Sunday, September 21 at 2:00 pm
Individual Tickets: $12/$10 Members
Series: $45/$36 Members
Videocast available here
What happens when baseball leaves the field and swirls around in the imaginations of great writers?
Participants include: Morris Dickstein, Distinguished Professor Emeritus of English at the Graduate Center of the City University of New York, where he is also the founder and Senior Fellow of the Center for the Humanities; author Eric Rolfe Greenberg who wrote The Celebrant, one of Sports Illustrated‘s Top 100 Sports Books of All Time; and journalist and bestselling author Jane Leavy (Sandy Koufax: A Lefty’s Legacy and The Last Boy: Mickey Mantle and the End of America’s Childhood).
Morris Dickstein is the Distinguished Professor Emeritus of English at the Graduate Center of the City University of New York. He is a widely published reviewer and critic, perhaps best known for his book on the 1960s, Gates of Eden (1977, 1997) and Dancing in the Dark: A Cultural History of the Great Depression (2009), both of which were nominated for the National Book Critics Circle Award in criticism. Dancing in the Dark also received the 2010 Ambassador Book Award in American Studies from the English-Speaking Union. His other recent books include Leopards in the Temple: The Transformation of American Fiction, 1945-1970 (2002) and A Mirror in the Roadway: Literature and the Real World (2005). He has served as vice-chair of the New York Council for the Humanities, on the board of the National Book Critics Circle, and as president of the Association of Literary Scholars and Critics.

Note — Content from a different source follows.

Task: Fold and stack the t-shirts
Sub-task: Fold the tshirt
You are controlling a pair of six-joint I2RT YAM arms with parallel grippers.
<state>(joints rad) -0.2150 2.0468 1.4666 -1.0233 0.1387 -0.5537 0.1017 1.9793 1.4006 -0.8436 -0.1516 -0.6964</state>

Eric Rolfe Greenberg is the author of The Celebrant (1983), which Sports Illustrated listed among the top 50 sports books of all time, third among baseball fiction. The novel is currently available from Bison Books. Born and raised in New York, Mr. Greenberg attended the University of Wisconsin and, after naval service, New York University’s School of the Arts. He worked as a publicist for major film studios and as marketing director for magazine and book publishers. He joined the American Management Association in 1981 and continued in a variety of positions at AMA, including research editor, before becoming Director of Management Studies in 1988, delivering survey findings in print and through media appearances and interviews as well as presentations to national conferences and conventions and, on six occasions, to committees of the U.S. Congress. He left AMA in late 2001. Mr. Greenberg lives on the Upper West Side of New York City.
Jane Leavy is the author of the New York Times bestsellers The Last Boy: Mickey Mantle and the End of America’s Childhood, Sandy Koufax: A Lefty’s Legacy, and the comic novel Squeeze Play, “the best novel ever written about baseball” (Entertainment Weekly). As a staff writer at The Washington Post from 1979 to 1988, she covered baseball, tennis, and the Olympics. She has written for many publications, including The New York Times, ESPN’s Grantland and Sports Illustrated. Her work has been anthologized extensively, most recently in Jewish Jocks: An Unorthodox Hall of Fame and Damn Yankees: Twenty-Four Major League Writers on the World’s Most Loved (and Hated) Team. A graduate of Barnard College and the Columbia University Graduate School of Journalism, she wrote her master’s essay (later published in The Village Voice) on her childhood hero, Red Smith, the late sports columnist for The New York Times.